季節の変わり目の雨が降る。「この時期に前線の停滞っておかしいよね?」と、友だちの投稿に見る。もう何がおかしいかわからないけれど、全国各地で大雨の被害予想を告げるアラートが鳴り響くのはとても恐ろしい。「いのちを守る」「生活を守る」ということの切実さが年々増している。気づけばそんな時代を生きているのだ。

「誰ひとり置き去りにしない社会へ」という対話の場を、5月から毎月開催している。今月は27日。コロナ禍の生活困窮者 - 日本・世界の現場では何が というテーマで、世界の医師団 日本 事務局長の米良彰子さんにお話をいただく。

「世界の医師団」は国際NGOだが、コロナ禍にあり、国内の生活困窮者の支援活動にも携わっている。ホームレスと呼ばれる人たちに対して多くの人が抱いているイメージが、実態とはかけ離れているということを聞いた。かつてより若い年齢層が多く、見た目も普通に生活している人たちと見分けがつかない人たちが大半であること。多くが「エッセンシャルワーカー」として働いていること。

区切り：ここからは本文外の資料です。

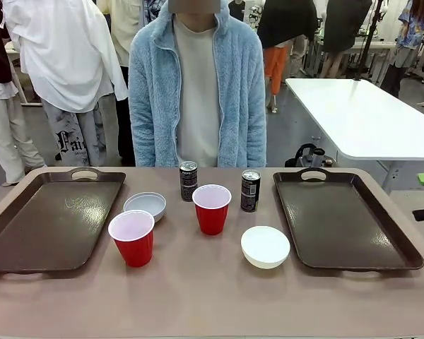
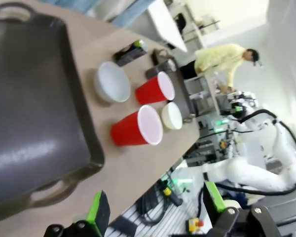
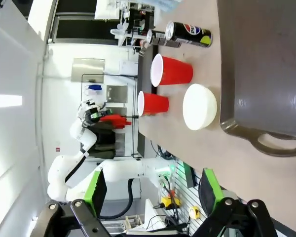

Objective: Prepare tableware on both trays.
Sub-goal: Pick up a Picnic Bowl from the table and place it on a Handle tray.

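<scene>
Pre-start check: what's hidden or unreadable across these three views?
Front view: left tray, near corner cut off by the left edge.
Front view: person, hands behind the table far edge.
Front view: left can and right can, print too small to read.
Right wrist view: right tray, cut off by the top and right edges.
Right wrist view: left can, partly behind right can.
</scene>
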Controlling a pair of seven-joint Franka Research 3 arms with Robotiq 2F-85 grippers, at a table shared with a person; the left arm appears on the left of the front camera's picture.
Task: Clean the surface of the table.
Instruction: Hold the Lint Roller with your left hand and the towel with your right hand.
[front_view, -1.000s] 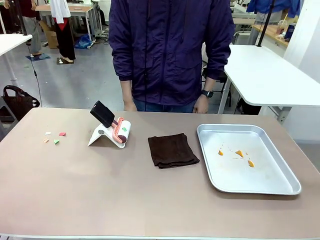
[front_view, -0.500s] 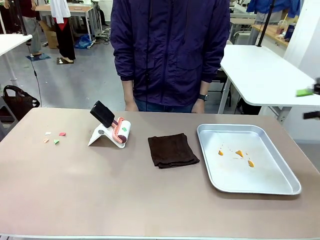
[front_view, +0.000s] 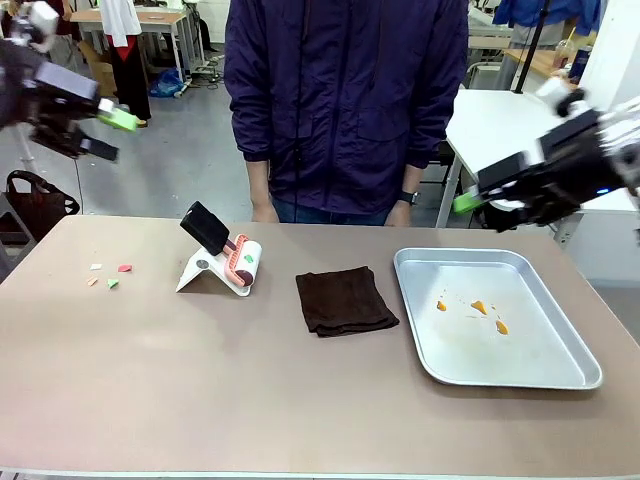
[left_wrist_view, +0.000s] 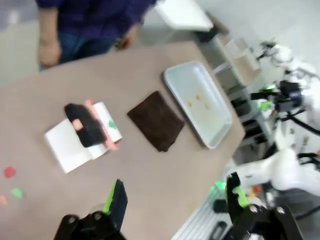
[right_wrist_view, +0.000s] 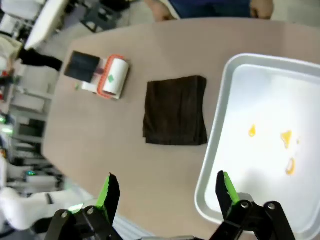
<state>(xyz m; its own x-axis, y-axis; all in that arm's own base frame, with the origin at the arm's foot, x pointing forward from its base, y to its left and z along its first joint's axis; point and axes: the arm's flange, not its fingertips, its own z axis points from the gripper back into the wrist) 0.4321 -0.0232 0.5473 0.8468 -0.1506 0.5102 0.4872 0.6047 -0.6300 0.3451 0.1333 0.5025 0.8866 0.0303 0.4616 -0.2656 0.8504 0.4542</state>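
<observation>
The worktop (front_view: 200, 400) spreads wide and low below both arms, and neither pincer touches it: the left pincer (left_wrist_view: 175, 197) hangs high over the worktop's left end with its fingers apart and nothing between them, and the right pincer (right_wrist_view: 167, 190) hangs just as high over the right end, likewise spread and empty. What needs clearing off the bare surface is a small scatter of coloured scraps (front_view: 108, 275) near the left edge, well below the left pincer and toward the middle from it, so the left arm looks the nearer one for that patch. The likely tools lie between the arms. A lint roller (front_view: 225, 260) sits propped on its white stand just beside the scraps' side of the middle, its dark handle tilted up toward the far left and its roll lying crosswise at the near right. A brown cloth (front_view: 345, 300) lies flat at the centre, close to square, its edges turned slightly off the worktop's front edge. A metal tray (front_view: 520, 350) holding a few orange crumbs (front_view: 480, 307) sits under the right pincer, which makes the right arm nearer the cloth and the left arm nearer the roller. Either grasp would mean a long descent.
</observation>
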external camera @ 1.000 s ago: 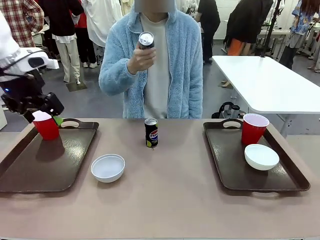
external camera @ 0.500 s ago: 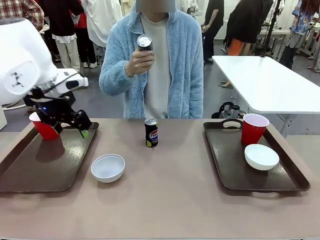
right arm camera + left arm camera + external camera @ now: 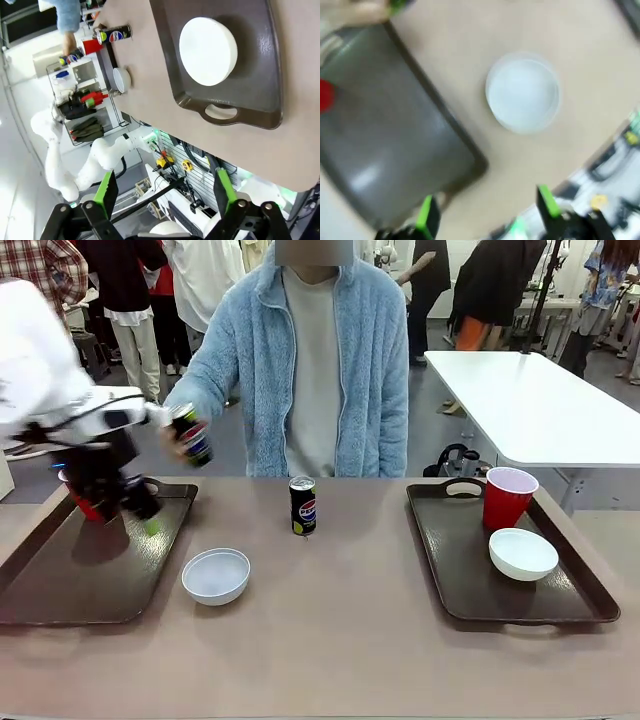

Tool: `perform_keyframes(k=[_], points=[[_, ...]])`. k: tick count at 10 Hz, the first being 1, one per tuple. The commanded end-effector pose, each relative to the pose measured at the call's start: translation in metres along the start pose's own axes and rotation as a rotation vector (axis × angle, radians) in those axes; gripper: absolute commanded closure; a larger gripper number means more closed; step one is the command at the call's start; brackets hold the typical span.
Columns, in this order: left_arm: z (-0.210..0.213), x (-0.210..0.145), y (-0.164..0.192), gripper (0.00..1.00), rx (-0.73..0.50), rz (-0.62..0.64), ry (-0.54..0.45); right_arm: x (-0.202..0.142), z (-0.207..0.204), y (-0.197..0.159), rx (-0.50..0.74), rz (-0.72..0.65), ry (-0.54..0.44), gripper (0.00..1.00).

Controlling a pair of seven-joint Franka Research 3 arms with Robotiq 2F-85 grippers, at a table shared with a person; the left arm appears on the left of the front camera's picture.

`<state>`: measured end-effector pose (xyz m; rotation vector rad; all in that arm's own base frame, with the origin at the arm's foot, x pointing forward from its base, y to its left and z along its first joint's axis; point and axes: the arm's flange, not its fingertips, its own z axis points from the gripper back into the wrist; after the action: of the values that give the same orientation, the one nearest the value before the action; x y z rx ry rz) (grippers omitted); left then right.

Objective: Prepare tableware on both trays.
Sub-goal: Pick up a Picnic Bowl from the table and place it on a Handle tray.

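left gripper (image 3: 487,212): open, green pads wide apart with nothing between them. It hangs over the left tray near its right rim. The wrist view is heavily motion-blurred.
right gripper (image 3: 165,192): open and empty, well above the near end of the right tray.
left tray (image 3: 90,585): dark brown plastic, rectangular, with a raised rim and a glossy floor. A loop handle shows at the far end. The left edge is cut off by the frame.
left cup (image 3: 88,506): red plastic, at the far left corner of the left tray. It is mostly hidden behind the left gripper, so the inside can't be made out.
right tray (image 3: 455,580): same type as the left tray, with a loop handle visible at the far end.
right cup (image 3: 508,497): red with a white inside, tapered, upright at the far end of the right tray.
tray bowl (image 3: 522,553): small, round, smooth and white. It sits on the right tray just nearer than the right cup.
loose bowl (image 3: 215,575): same shape as the tray bowl. It sits on the bare table just right of the left tray, not on it.
standing can (image 3: 302,505): slim and black with a blue-red logo, upright mid-table between the trays.
held can (image 3: 192,438): black and tilted, in the grip of the person (image 3: 300,370), who wears a fuzzy light-blue fleece. It is above the far right corner of the left tray and blurred, so the print is unreadable.
table (image 3: 340,640): matte tan top.
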<state>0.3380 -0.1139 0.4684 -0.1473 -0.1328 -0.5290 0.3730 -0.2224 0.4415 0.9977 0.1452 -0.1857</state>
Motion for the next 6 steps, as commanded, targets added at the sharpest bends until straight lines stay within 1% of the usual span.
perform_keyframes(k=[1, 2, 3, 5, 6], points=[[0.061, -0.089, 0.004, 0.0, -0.046, -0.098, 0.057, 0.0, -0.002, 0.0, 0.006, 0.002, -0.006, 0.0], [0.054, -0.089, 0.005, 0.0, -0.056, -0.092, 0.054, 0.0, -0.002, 0.0, 0.006, 0.002, -0.006, 0.0], [0.061, -0.091, 0.008, 0.0, -0.072, -0.079, 0.062, 0.0, -0.002, 0.0, 0.006, 0.002, -0.006, 0.0], [0.054, -0.084, 0.018, 0.0, -0.092, -0.047, 0.034, 0.0, -0.002, 0.0, 0.006, 0.002, -0.006, 0.0], [0.059, -0.085, 0.019, 0.0, -0.092, -0.033, 0.037, 0.0, -0.002, 0.0, 0.006, 0.002, -0.006, 0.0]])
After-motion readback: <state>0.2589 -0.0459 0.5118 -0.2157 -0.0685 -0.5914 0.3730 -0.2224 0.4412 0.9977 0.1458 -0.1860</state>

「路上の人からの感染が怖い」と印象を持つ人たちが少なくないが、実際は、路上の人たち - 何らかの疾患を持つ人も多く、ケアから漏れやすい- に感染させることへの配慮こそが必要であること、などなど。

そんなやりとりをする最中、某インフルエンサーによる、生活保護受給者やホームレスの人たちの命を軽視する発言が話題となった。驚く。ゾッとする。胸が痛く、その発言そのものの映像を目にする勇気をまだ持てていない(このあと、見ようと思っている)。

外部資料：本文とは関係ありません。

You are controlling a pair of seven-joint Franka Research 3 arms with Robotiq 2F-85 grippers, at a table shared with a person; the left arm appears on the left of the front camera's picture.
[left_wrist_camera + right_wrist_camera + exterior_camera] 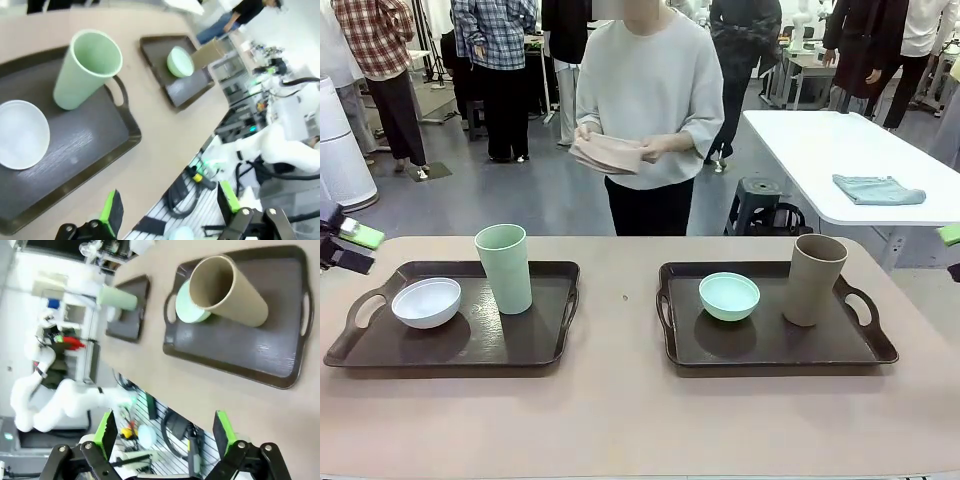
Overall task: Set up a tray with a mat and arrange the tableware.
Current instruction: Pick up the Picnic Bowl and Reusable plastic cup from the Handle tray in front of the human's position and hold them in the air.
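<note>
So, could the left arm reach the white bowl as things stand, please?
Probably yes: the left pincer is open, the white bowl lies uncovered on the left tray, and the green tumbler stands clear to its right.

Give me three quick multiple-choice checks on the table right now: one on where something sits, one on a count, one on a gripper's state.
1. The tan-brown tumbler stands:
A) on the left-hand tray
B) on the right-hand tray, beside the mint-green bowl
C) on the bare table

2. Bowls on the trays:
A) one
B) two
C) three

3. The right gripper is:
A) open and empty
B) shut on a bowl
C) shut on a tumbler

Answers:
1 B: it stands upright on that tray, to the right of the bowl.
2 B: the white bowl and the mint-green one, one per tray.
3 A: its green pads stand wide apart with nothing between them.
</note>
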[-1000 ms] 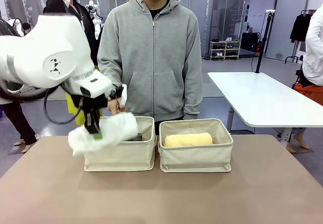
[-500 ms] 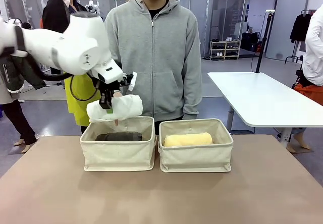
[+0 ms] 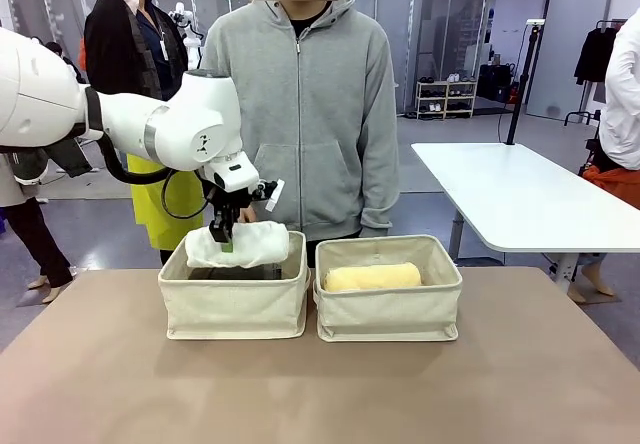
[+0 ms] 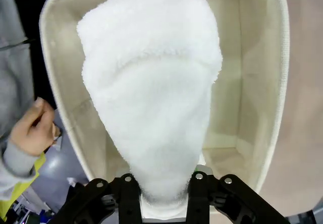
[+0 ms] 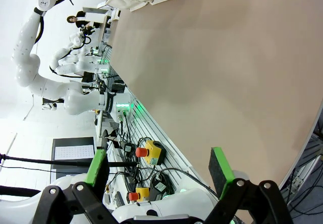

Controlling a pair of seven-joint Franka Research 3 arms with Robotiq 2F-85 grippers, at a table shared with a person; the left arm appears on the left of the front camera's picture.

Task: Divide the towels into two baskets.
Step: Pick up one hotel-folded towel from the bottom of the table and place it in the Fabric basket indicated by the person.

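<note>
Lowered since before, white towel (image 3: 240,245) now tops left basket (image 3: 236,305).

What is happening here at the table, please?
The robot is sorting rolled towels into two canvas baskets. Its left gripper holds the white towel at one end, over the left basket, and the towel sags onto the rim. The jaws are around the towel in the left wrist view. A pale yellow towel lies in the right basket. The right gripper is open and holds nothing, off to the side of the table. A person stands behind the baskets.
</note>
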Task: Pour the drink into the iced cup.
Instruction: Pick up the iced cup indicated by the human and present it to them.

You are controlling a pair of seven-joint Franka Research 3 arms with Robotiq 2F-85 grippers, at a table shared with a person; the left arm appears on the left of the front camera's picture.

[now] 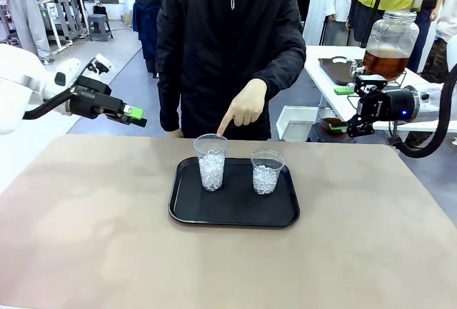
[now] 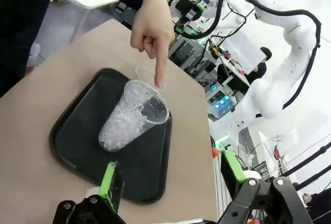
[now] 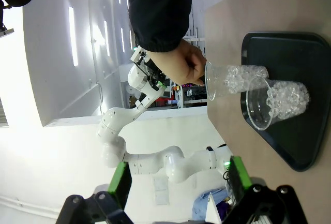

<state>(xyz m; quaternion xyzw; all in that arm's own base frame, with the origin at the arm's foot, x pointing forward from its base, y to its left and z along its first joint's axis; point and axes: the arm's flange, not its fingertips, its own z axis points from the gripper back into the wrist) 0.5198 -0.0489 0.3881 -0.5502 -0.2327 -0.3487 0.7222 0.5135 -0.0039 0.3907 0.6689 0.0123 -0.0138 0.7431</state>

怒り。と同時に、こういった言葉が生まれる背景にあるものが何なのかと思いを巡らす。もともとそのタレントさんを好ましく思っていなかった私は、「あんな人」という批判を簡単にできてしまう。謝罪の映像......それさえも計算高いのだろうなと推測する私のこころ。一方で、それでもやはり、ひとりのいのちとしてその人にまなざしを向けることができたらと思う、私の試み(願い)。

痛みや苦しみ、憎しみ......。私にはそれが「社会(時代)が共有するもの」に思えてならない。人に触れられることを怖れる小さな闇。それはきっと誰のこころにも存在するのではないか。奇妙なことに、祝福や喜びよりもずっと、その闇の方が(共有感)を抱きやすい確かな存在に私には思える。それは、その(深さ)が故であろうか。

肌寒い一日。それでもなお冷房の効いた空間でカフェラテを頼み文章に向き合う。温度を調整するのに、ひとりでいるには空間は広すぎる。私たちはわかちあう必要があるのだ。その程よい方法を見出すにあたり、心地よく出会う方法を知りたい。決まりや規則に頼らずに会話することのできる力を手にしたい。

雨雫に濡れた窓の向こうに、ターコイズと薄緑をした小さな庭が浮かぶ。生ぬるく、急に冷たい夜の海を泳ぐような、無重力のキック。身体は何故かそんな感覚に包まれている。夕暮れ時。まだ明るいが約束があるので部屋へと戻る。

寂しさが欲しい。こころの繊細なところに降りてゆくのに十分なくらいの静けさの中に身を置かせてはくれないだろうか。

目を閉じて想う。不安のなかにいて手をつなぎたい人のこと。迫りくる気配。闇へと引き寄せる、蜩の声。

8月15日追記:
書くことを通じて思ったのは、私たちは(願いを胸に、試みを続ける存在)なのではないかということです。(こうありたい)という理想があってもそれを生きるのは簡単ではない。それでも挑戦し続けたいというところに、少なくとも私の大切なものがあるような気がします。